Судья просматривал бумаги, изредка кивая. Игорю нечего было сказать. Все, что он считал своим — квартира, которую он называл своей крепостью, машина, техника — все это оказалось куплено не на его деньги. Он был просто временным жильцом. Пользователем.

Суд удалился для вынесения решения. Ожидание заняло не больше пятнадцати минут. Когда судья вернулся, он огласил решение быстро и монотонно. Брак расторгнут. Имущество делится в соответствии с предоставленными доказательствами. Алина получала свою долю, свою машину и большую часть средств со счетов. Квартира оставалась за Игорем, но он был обязан выплатить Алине ее долю от первоначального взноса — сумму, которую у него не было возможности найти.

Все было кончено. Юридически, финансово, человечески.

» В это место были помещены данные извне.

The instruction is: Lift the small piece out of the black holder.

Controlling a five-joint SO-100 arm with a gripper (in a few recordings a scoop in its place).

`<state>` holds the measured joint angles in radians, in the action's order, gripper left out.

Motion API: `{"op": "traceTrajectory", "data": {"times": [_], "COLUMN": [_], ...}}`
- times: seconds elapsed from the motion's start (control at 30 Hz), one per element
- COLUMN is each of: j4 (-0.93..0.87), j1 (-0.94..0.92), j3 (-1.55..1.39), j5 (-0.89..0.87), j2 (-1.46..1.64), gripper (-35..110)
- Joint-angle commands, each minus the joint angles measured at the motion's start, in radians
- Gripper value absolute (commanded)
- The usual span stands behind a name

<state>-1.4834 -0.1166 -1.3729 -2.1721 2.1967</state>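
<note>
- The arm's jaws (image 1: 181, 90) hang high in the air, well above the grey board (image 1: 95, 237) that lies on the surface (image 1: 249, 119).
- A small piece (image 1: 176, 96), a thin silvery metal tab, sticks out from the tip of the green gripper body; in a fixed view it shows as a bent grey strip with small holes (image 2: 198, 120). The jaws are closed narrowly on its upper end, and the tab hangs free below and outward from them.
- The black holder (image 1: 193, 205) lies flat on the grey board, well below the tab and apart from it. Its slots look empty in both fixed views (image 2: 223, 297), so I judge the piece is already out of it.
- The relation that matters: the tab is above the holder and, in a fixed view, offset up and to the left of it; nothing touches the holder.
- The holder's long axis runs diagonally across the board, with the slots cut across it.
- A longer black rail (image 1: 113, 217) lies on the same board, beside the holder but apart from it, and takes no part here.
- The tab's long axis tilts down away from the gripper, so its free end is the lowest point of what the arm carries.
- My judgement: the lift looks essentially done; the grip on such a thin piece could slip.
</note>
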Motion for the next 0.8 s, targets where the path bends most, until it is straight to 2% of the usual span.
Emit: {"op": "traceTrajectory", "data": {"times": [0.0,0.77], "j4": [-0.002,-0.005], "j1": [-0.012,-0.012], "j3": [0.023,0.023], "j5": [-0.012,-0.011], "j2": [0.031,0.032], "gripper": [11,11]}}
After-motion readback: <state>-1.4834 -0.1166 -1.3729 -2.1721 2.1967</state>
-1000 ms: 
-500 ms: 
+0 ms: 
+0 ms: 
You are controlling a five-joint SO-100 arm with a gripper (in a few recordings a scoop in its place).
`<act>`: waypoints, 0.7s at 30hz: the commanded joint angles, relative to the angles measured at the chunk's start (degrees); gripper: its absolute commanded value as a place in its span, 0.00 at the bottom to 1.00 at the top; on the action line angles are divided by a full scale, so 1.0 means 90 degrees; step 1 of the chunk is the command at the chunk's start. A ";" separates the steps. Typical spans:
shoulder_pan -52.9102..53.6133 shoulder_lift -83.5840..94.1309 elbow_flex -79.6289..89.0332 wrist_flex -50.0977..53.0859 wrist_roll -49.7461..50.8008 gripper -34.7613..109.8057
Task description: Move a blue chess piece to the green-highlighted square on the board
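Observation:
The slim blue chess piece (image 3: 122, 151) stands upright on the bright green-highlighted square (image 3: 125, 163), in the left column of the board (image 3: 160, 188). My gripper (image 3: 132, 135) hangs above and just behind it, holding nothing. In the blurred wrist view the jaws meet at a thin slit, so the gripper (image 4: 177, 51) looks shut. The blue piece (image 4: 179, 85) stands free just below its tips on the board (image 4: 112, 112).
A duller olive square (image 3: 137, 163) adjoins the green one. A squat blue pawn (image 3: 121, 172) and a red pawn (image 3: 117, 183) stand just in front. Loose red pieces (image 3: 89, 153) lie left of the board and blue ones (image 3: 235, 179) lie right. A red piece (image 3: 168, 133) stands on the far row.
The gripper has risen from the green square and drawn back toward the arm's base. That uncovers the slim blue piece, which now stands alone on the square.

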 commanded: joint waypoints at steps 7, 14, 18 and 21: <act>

Игорь вышел из здания суда первым. Он шел, не видя дороги, и очнулся только у подъезда своего дома. Он поднял голову и увидел на парковке ту самую машину Алины. Рядом с ней стояли она и ее мать. Элеонора Петровна положила руку дочери на плечо, что-то сказала, и Алина тихо улыбнулась. Это была улыбка облегчения, освобождения.

Они сели в машину. Игорь стоял у окна своей гостиной на пятом этаже и смотрел вниз. Элеонора Петровна, перед тем как сесть на водительское место, на мгновение запрокинула голову. Ее взгляд поднялся вверх и встретился с его взглядом, прилипшим к стеклу. Она не злорадствовала. Не улыбалась. Она просто смотрела на него несколько секунд — спокойно, холодно, оценивающе. Потом ее губы тронуло едва заметное, легкое движение, скорее похожее на гримасу удовлетворения, чем на улыбку. Она села в машину, и через мгновение автомобиль тронулся и растворился в потоке.

Игорь остался один в пустой квартире, в полной тишине, которую уже ничто не могло нарушить. Он был свободен. Свободен от жены, от брака, от проблем. Но эта свобода была похожа на смертный приговор. Он стоял у окна, за его спиной лежали руины его жизни, а впереди — лишь бесконечная, одинокая пустота.